On October 24, in the 2023 Distinguished Jurist Lecture, Vice Chancellor J. Travis Laster of the Delaware Court of Chancery explored the limitations of the fiduciary duties that a controlling shareholder owes a company.
In the talk, presented by the Institute for Corporate Governance & Finance and titled “The Controlling Stockholder as Bare-Bones Fiduciary,” Laster drew a contrast between the fiduciary duties of corporate directors and those of controlling shareholders, and argued that courts should take greater note of the difference.
“I am fascinated by the persistent inconsistencies in Delaware law,” said Laster, who has served on the Court of Chancery since 2009. “Delaware posits that a controlling stockholder owes the same fiduciary duties as directors. That sounds plausible. Both are corporate fiduciaries. Why wouldn’t they owe the same duties? But it turns out not to be true—and not by a long shot. At bottom, all a controller owes is a duty of non harm. A controller is thus a barebones fiduciary, owing the minimum duty that one can owe to another and still have the relationship termed ‘fiduciary’.”
As an example, Laster posited a squeeze-out merger, an acquisition in which a company’s minority shareholders must sell their shares to a controlling stockholder at a fair price. The directors of the subsidiary board owe the full range of fiduciary duties, he noted, including exercising due care and acting in good faith. But the controlling shareholder’s duties are different: “The duty of care drops away because the controller in the setting has no obligation to look out for and exercise care on behalf of the corporation…. It's the directors who have to act with care, not their counterparty,” Laster said. “More importantly, the controlling stockholder has no obligation to believe that the merger itself is in the best interests of the company. The controller's sole obligation is to offer terms that are fair.”
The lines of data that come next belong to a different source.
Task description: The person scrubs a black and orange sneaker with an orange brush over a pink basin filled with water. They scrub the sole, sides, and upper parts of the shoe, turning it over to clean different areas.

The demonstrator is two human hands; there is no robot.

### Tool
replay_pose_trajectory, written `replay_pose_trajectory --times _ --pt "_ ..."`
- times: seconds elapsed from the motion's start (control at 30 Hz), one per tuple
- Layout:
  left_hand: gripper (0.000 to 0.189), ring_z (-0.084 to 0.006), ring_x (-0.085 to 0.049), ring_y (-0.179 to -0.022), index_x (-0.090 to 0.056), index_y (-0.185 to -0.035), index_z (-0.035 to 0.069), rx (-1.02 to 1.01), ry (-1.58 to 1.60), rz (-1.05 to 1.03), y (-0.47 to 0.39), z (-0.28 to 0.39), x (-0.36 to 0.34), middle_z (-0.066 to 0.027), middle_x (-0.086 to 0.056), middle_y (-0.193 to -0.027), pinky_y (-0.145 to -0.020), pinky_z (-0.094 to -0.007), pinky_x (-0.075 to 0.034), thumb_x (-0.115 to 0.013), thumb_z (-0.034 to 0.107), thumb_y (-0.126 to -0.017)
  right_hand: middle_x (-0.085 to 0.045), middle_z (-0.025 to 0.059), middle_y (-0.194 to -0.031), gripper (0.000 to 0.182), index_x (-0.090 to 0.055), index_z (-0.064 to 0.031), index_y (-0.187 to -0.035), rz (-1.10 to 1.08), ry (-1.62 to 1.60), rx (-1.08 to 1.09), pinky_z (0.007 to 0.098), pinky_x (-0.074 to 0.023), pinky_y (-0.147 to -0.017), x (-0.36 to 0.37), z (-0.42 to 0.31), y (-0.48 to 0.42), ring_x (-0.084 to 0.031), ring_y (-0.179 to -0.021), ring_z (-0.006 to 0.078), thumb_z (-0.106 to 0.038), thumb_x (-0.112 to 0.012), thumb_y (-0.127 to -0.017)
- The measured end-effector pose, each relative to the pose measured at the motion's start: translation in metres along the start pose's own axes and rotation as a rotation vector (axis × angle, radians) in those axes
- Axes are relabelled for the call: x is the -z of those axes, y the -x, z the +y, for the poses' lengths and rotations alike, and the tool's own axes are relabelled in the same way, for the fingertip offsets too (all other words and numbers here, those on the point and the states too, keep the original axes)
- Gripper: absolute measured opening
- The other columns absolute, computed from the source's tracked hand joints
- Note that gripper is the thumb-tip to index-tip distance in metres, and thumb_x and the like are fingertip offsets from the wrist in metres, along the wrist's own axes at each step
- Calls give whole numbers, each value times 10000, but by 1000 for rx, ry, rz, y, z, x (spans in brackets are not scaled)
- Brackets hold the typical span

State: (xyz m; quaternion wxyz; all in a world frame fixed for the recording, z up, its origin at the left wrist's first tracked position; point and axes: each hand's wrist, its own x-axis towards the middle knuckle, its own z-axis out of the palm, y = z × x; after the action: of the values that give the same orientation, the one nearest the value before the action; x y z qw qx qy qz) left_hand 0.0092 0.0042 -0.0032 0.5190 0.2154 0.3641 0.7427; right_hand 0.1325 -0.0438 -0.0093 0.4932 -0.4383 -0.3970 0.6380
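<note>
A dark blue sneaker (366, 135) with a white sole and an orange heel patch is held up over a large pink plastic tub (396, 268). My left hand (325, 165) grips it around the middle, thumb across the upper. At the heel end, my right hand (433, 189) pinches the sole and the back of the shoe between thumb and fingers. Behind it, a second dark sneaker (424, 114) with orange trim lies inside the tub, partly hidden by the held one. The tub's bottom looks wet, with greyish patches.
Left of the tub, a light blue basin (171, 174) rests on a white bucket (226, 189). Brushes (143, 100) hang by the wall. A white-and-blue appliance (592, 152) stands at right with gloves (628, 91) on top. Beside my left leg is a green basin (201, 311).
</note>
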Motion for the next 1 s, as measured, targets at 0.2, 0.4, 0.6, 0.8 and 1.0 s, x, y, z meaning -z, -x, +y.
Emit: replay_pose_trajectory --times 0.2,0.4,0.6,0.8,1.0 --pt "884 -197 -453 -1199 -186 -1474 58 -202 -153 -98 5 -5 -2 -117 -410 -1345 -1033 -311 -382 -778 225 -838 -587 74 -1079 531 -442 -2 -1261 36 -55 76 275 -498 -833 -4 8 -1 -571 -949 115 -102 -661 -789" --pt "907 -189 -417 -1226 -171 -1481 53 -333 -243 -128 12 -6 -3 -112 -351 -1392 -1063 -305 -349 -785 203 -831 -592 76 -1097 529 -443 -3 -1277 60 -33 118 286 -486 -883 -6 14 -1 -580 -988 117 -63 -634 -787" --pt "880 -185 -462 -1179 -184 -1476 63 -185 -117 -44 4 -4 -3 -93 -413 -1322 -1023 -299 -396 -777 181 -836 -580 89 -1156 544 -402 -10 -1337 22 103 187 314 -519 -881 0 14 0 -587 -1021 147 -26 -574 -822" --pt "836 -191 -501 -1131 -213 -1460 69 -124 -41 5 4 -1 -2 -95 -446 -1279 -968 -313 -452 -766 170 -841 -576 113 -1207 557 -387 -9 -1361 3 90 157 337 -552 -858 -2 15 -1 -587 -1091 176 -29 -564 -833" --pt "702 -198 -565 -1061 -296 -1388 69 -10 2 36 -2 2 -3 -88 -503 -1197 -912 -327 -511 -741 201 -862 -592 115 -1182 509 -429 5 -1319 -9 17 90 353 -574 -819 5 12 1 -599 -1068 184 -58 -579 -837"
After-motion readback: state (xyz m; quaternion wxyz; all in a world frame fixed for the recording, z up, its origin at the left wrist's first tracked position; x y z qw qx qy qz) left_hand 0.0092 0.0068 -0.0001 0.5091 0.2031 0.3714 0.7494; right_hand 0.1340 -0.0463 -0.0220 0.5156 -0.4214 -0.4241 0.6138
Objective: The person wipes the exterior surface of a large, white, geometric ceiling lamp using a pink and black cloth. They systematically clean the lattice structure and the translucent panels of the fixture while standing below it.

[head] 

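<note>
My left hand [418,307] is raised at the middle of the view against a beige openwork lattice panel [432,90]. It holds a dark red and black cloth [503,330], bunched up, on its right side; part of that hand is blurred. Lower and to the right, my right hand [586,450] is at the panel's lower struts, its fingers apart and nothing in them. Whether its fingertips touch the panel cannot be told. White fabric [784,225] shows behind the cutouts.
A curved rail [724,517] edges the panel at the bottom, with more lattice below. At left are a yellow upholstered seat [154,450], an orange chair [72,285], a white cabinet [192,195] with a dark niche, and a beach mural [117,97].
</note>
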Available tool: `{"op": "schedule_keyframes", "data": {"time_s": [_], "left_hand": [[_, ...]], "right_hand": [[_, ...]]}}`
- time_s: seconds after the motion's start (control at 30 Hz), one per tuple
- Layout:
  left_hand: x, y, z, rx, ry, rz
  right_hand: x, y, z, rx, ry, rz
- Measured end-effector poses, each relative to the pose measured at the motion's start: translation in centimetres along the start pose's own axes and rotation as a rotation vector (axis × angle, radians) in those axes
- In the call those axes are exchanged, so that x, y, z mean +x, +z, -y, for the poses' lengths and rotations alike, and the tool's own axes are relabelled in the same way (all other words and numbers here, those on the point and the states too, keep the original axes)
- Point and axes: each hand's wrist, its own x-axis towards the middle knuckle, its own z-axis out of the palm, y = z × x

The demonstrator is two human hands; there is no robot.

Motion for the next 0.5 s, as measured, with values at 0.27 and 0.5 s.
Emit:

Unlike duties owed by a board of directors, which are both prescriptive and proscriptive, the controlling stockholder’s duties are proscriptive only, Laster said: “The fact that a controller can refuse to sell its shares into a value-maximizing transaction, refuse to vote in favor of value maximizing transaction, and take other actions to protect itself from a course of action that an independent board believes is value-maximizing demonstrates that a controller cannot have an affirmative duty.”